Lake in Harney County, Oregon, United States

Mann Lake is the largest of the shallow playa lakes in the northern part of the Alvord Valley in Harney County in the U.S. state of Oregon. The lake is a remnant of a larger Pleistocene lake that covered much of the valley, east of Steens Mountain. Fields-Denio Road runs along the east side of the lake.

Inflow to Mann Lake comes from small, intermittent streams, mainly from Steens Mountain. The lake, which has no outlet, but loses water by evaporation, is hypereutrophic. An influx of cattle waste from nearby rangelands adds to the lake's natural eutrophic state. Large concentrations of Cladophora algae are common.

The Bureau of Land Management operates the Mann Lake Recreation Site, about 100 mi southeast of Burns by highway and unpaved road. The site has vault restrooms and boat ramps, but no other amenities. Recreation at or near the site includes fishing, camping, hiking, wildlife viewing, and amateur geology.

Mann Lake, stocked with Lahontan cutthroat trout, has been called "one of the premiere trout fisheries in southeast Oregon". Trout in the lake range in length from 12 to 20 in.
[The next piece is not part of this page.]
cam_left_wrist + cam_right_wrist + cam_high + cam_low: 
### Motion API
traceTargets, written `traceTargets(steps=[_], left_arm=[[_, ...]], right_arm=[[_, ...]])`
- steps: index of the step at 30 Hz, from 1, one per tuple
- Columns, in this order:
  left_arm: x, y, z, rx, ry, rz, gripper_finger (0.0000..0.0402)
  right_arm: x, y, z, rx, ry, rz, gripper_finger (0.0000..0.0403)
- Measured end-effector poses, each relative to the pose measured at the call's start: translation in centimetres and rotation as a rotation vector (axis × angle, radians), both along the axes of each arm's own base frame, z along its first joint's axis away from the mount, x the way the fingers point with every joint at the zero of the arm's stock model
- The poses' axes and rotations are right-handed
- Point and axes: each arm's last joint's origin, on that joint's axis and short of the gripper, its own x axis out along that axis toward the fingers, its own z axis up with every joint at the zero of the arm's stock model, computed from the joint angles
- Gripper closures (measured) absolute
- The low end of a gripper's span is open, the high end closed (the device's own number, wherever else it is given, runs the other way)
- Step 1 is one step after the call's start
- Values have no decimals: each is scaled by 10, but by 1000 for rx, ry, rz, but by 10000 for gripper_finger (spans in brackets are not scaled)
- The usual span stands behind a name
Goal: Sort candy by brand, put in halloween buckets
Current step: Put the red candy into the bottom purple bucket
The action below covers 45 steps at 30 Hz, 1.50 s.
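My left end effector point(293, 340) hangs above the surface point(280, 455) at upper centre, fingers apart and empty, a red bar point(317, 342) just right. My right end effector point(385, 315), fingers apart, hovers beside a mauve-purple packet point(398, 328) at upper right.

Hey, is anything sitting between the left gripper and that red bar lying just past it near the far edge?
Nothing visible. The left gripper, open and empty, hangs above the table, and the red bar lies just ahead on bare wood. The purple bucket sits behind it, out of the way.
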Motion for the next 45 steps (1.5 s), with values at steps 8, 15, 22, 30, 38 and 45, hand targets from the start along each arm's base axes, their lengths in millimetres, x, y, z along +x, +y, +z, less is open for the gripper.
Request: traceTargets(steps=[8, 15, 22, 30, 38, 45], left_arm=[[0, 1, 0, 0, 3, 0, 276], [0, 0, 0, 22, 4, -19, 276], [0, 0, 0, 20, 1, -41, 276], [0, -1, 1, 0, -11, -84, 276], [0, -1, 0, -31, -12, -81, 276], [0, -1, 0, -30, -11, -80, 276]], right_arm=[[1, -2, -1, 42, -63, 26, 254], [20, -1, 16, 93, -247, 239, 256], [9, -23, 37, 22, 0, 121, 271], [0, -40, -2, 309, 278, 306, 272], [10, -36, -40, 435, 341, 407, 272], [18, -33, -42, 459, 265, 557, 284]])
Fishing is restricted to artificial flies and lures.

A large population of goldfish, introduced illegally, have at times multiplied in Mann Lake and competed for food with the smaller trout. In 2010, the Oregon Department of Fish and Wildlife treated the lake with rotenone, a piscicide, killing around 200,000 goldfish and fathead minnows while sparing nearly all the trout.